YOUR INSTRUCTIONS: Check each line of the records below for the word "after" and give the number of lines that have it, with nothing added.

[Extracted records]

Start of Block

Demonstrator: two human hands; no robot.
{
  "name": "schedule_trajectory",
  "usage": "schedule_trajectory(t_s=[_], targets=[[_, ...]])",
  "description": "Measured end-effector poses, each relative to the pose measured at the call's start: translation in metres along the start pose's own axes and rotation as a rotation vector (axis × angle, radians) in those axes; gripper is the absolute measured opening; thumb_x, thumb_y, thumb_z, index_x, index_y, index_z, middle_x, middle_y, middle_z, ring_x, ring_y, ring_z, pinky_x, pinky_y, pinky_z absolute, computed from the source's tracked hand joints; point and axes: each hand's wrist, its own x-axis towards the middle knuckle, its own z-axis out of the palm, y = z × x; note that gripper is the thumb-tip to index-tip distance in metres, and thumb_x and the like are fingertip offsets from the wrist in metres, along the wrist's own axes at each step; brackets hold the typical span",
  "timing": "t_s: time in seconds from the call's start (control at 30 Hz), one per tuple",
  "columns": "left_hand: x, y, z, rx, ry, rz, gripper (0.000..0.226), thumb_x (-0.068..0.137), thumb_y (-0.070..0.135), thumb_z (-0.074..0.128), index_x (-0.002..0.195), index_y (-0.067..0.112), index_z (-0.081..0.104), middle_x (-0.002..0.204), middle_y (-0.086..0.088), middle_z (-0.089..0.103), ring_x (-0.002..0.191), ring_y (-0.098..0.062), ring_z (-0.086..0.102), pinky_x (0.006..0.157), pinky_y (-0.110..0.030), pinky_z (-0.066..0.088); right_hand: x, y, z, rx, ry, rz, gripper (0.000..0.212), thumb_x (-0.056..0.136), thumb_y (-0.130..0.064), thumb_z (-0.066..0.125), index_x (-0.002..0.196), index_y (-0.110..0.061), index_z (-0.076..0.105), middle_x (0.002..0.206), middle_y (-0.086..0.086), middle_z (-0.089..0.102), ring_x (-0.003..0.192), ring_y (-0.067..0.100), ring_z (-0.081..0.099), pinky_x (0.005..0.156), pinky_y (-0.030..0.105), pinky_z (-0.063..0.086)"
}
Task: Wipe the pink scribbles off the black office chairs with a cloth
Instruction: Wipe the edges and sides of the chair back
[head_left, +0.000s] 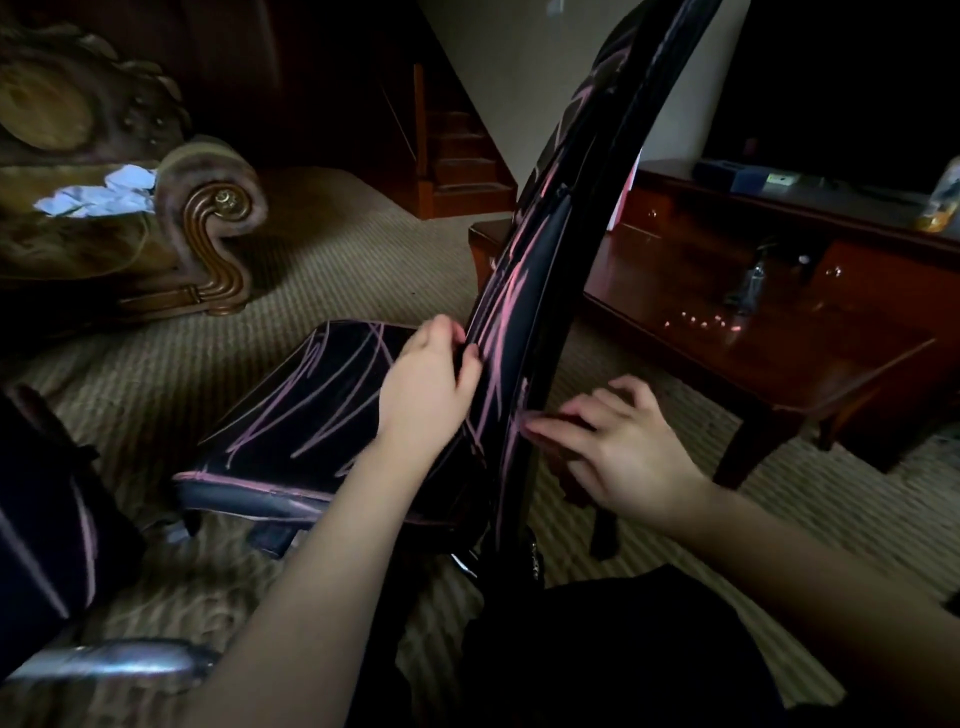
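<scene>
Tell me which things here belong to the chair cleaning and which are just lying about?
Job: black chair, its pink scribbles, left hand gripping the backrest edge, right hand touching it, second scribbled chair at left.
Lying about: sofa, white crumpled pieces on it, wooden table, cabinet, stairs.

Ornate carved sofa (208, 218) at the left, crumpled white papers (104, 195) lying on its seat. Striped carpet (337, 260) underfoot. Wooden staircase (462, 161) at the back. On the right, a glossy wooden coffee table (675, 291) carries a small bottle (754, 280), with a long wooden sideboard (878, 275) just behind.
</scene>
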Motion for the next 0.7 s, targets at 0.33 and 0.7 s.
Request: schedule_trajectory(t_s=[0.33, 0.7], targets=[[-0.007, -0.011, 0.021, 0.164, 0.067, 0.038, 0.022, 0.090, 0.023, 0.044, 0.094, 0.004, 0.054, 0.091, -0.014, 0.061, 0.085, -0.032, 0.059, 0.062, -0.035, 0.045, 0.010, -0.006, 0.007, 0.071, 0.102, 0.081, 0.041, 0.087, -0.030, 0.045, 0.125, -0.029, 0.060, 0.100, 0.005, 0.061, 0.088, 0.029, 0.057, 0.088, 0.043, 0.033], [0.000, -0.016, 0.025, 0.263, 0.090, 0.128, 0.019, 0.084, 0.021, 0.046, 0.089, 0.004, 0.054, 0.087, -0.013, 0.062, 0.081, -0.033, 0.058, 0.059, -0.038, 0.047, 0.017, -0.012, 0.005, 0.116, 0.113, 0.217, 0.047, 0.083, -0.030, 0.045, 0.127, -0.032, 0.059, 0.102, 0.004, 0.060, 0.091, 0.029, 0.056, 0.087, 0.042, 0.031]])
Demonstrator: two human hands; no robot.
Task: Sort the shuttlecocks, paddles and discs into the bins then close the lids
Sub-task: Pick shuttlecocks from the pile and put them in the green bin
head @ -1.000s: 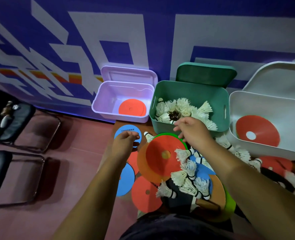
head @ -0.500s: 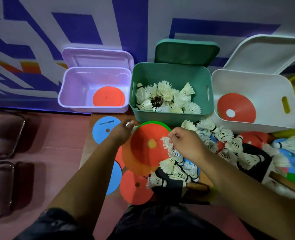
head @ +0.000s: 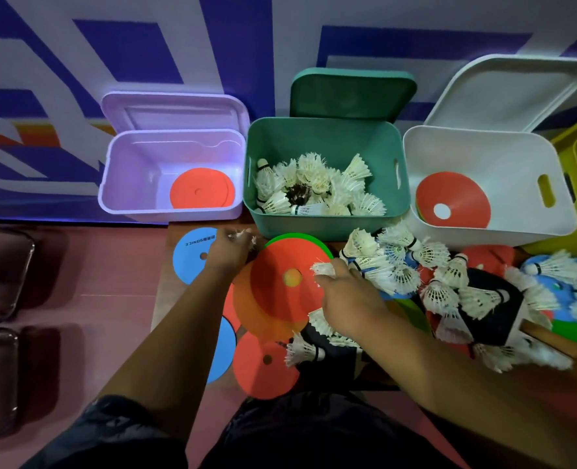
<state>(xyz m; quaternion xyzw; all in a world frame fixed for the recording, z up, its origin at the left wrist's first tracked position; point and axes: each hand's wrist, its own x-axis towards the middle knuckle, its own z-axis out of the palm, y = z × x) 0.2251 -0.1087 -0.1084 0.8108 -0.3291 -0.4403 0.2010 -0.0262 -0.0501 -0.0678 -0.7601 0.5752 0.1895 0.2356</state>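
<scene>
Grabbing shuttlecocks with both hands at once here. The left hand (head: 227, 248) sits just in front of the green bin (head: 297, 226), by its left corner. Its fingers are curled round a shuttlecock (head: 243, 233), with only the feather tips poking out. The right hand (head: 344, 299) is also in front of the green bin but nearer the person, pinching a second shuttlecock (head: 324, 268) by its skirt above the stacked discs (head: 280, 299). The green bin is about half full of shuttlecocks, lid up behind it. The loose pile (head: 398, 265) lies in front of its right corner, spilling over a black paddle (head: 493, 299).

What could go wrong, probably: the feathers look frayed, so a tight squeeze might crush them more. A toss from this low could clip the green bin's front wall and bounce back onto the discs. Also, the left hand is close to the purple bin (head: 138, 213), left of the green bin, which holds a disc. A sloppy drop could land in there instead.
</scene>
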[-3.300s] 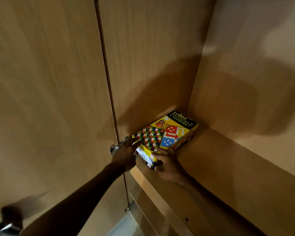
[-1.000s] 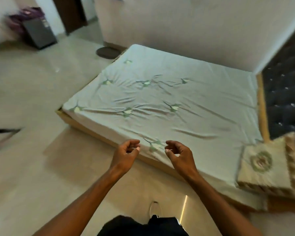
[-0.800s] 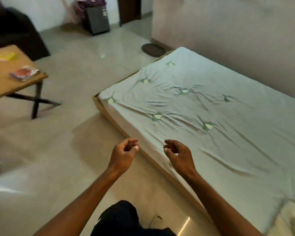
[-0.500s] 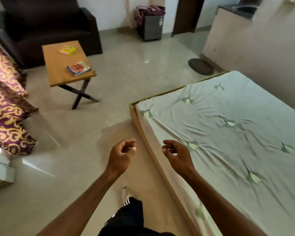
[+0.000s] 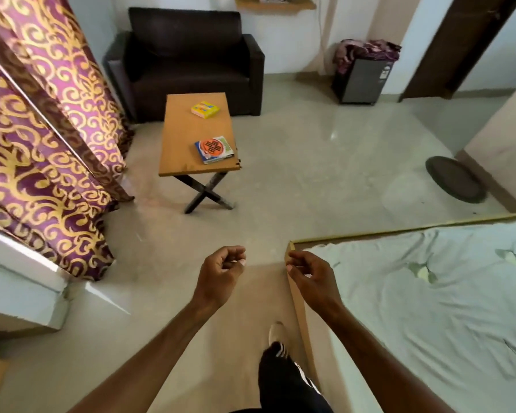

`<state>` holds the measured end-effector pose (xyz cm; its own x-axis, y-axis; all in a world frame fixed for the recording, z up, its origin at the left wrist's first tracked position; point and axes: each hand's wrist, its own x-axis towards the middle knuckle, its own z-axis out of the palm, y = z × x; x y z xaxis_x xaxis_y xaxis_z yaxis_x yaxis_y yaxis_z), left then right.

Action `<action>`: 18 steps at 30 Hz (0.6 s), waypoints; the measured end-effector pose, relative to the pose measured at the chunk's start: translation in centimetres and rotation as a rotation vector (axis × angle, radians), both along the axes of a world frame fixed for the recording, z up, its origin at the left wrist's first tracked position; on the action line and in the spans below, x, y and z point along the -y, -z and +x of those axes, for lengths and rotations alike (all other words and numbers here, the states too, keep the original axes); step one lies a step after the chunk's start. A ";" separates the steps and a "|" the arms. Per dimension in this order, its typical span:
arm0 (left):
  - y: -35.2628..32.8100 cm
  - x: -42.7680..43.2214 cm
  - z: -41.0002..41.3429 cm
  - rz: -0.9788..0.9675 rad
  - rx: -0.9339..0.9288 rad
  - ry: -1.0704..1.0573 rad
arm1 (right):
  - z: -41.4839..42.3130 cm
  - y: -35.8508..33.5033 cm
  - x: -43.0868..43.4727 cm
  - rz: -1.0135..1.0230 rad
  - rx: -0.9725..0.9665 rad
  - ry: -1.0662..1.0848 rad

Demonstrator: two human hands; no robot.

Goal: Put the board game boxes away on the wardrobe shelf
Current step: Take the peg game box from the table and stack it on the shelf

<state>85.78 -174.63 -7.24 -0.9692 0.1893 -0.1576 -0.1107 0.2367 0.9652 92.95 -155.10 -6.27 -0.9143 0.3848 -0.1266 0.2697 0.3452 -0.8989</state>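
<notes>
Yellow box (image 5: 205,109) and orange box (image 5: 216,149) wait on the table (image 5: 182,129), upper centre of frame.
Left hand (image 5: 221,272) and right hand (image 5: 310,274) hang loosely curled and empty. Stacking the smaller yellow box on the orange one, then lifting two-handed and level, would likely save a trip.

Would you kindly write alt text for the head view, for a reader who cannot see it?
A person's empty left hand and right hand, both loosely curled, are held out toward a small table bearing a yellow box and an orange box. A dark sofa stands behind it; a bed lies at right.
</notes>
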 end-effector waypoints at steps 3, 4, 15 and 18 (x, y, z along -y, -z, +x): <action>0.4 -2.4 -8.8 -0.005 -0.007 -0.054 | -10.0 0.6 -2.5 -0.015 -0.018 -0.066; 0.3 -3.0 -11.2 -0.013 -0.006 -0.071 | -12.7 0.5 -3.1 -0.012 -0.022 -0.081; 0.8 -5.8 -37.3 -0.085 0.002 -0.277 | -44.3 -0.3 -7.4 0.033 0.027 -0.324; 2.7 -4.6 -45.2 -0.111 0.016 -0.282 | -52.5 1.5 -6.5 0.022 0.050 -0.339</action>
<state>40.61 -169.99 -9.90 -0.9782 -0.1060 -0.1784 -0.2025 0.2983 0.9327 40.44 -148.62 -7.80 -0.9834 0.0634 -0.1700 0.1804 0.4418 -0.8788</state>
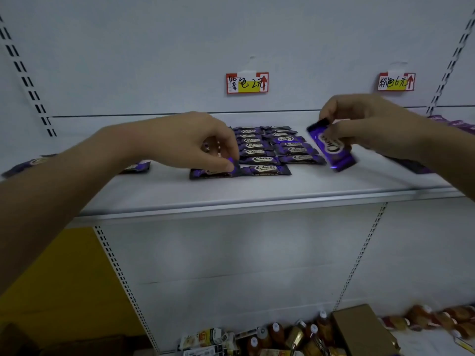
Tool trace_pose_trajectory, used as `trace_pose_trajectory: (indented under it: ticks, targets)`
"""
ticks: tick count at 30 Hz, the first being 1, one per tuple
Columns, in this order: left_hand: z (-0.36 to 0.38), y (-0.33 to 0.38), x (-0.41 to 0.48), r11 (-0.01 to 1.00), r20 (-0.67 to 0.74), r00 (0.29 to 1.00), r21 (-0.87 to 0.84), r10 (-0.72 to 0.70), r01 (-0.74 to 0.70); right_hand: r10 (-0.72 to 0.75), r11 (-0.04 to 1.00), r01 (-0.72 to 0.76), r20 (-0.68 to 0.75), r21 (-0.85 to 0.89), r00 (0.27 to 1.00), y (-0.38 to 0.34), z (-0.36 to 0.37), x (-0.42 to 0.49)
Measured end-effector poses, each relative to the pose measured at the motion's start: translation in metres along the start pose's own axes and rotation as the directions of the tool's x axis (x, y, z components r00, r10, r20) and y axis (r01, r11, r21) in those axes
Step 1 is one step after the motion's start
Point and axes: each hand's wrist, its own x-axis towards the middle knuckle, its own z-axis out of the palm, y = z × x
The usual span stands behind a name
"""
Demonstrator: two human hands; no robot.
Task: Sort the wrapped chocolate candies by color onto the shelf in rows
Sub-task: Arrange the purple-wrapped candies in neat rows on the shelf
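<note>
While the white shelf [257, 194] carries most of the work, its middle is taken up by a block of purple candies [270, 147] laid flat in two neat columns that run toward the back wall, below a handwritten price tag [247, 83]. A second tag [396, 81] is stuck further right. The left hand [180, 140] reaches over the front of the block, and its fingers [228, 164] pinch the end of a candy [205, 173] lying on the shelf, just beside the front candy of the row [264, 170]. The right hand [365, 124] is raised above the shelf to the right of the block, its fingers [341, 133] gripping another purple candy [331, 147] that is tilted in the air, touching nothing below. Loose candies lie apart at the left [136, 167] and under the right wrist [411, 164]. I judge the risks small but real: the left fingers sliding their candy could push the neighbour askew and break the line; the tilted candy is held by one end, and a slick wrapper could slip and land on the ordered rows; the right forearm could sweep the loose ones off the edge. Dim light may also blur colours.
</note>
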Motion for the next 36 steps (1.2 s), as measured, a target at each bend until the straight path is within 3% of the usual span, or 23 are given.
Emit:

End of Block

ANSWER TO THIS TASK: 2